__Exercise prompt__. What is needed is an exact copy of the listing, with no pictures in it.

__Given material__.
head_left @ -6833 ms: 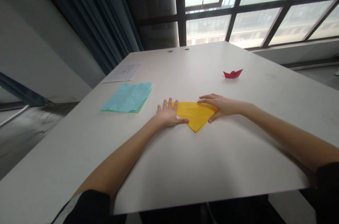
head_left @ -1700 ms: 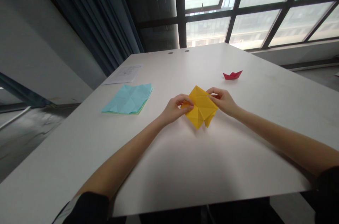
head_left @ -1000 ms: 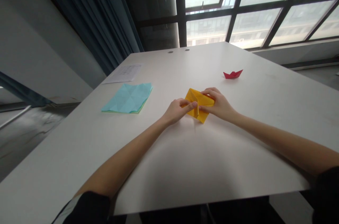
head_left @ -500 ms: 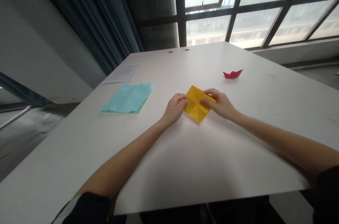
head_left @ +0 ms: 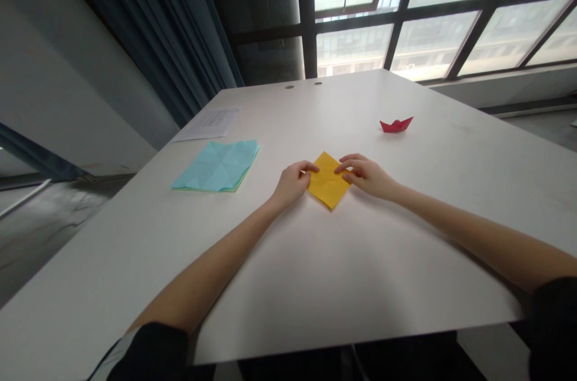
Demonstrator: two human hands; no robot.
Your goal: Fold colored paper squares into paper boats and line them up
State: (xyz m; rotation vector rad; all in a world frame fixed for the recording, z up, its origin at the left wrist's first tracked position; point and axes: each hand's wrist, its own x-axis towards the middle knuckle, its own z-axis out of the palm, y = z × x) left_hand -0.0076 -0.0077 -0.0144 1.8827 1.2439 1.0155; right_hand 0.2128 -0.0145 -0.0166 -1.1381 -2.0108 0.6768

__Answer below__.
head_left @ -6833 ms: 
head_left @ -1700 ms: 
head_left @ -1000 ms: 
head_left @ -500 ms: 
head_left @ +0 ms: 
Demonstrator: two human hands; no robot.
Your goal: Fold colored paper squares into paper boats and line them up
State: (xyz m; rotation vector rad; all in a world frame fixed for the recording, z up, its origin at the left wrist's first tracked position; point and axes: each hand's wrist, its own x-axis towards the middle knuckle, its own z-axis out of the palm, y = z × x) left_hand -0.0076 -0.0077 -0.0144 1.8827 1.2439 1.0155; right_hand 0.2128 -0.0145 -0.0166 -1.1381 -2.0108 0.6768

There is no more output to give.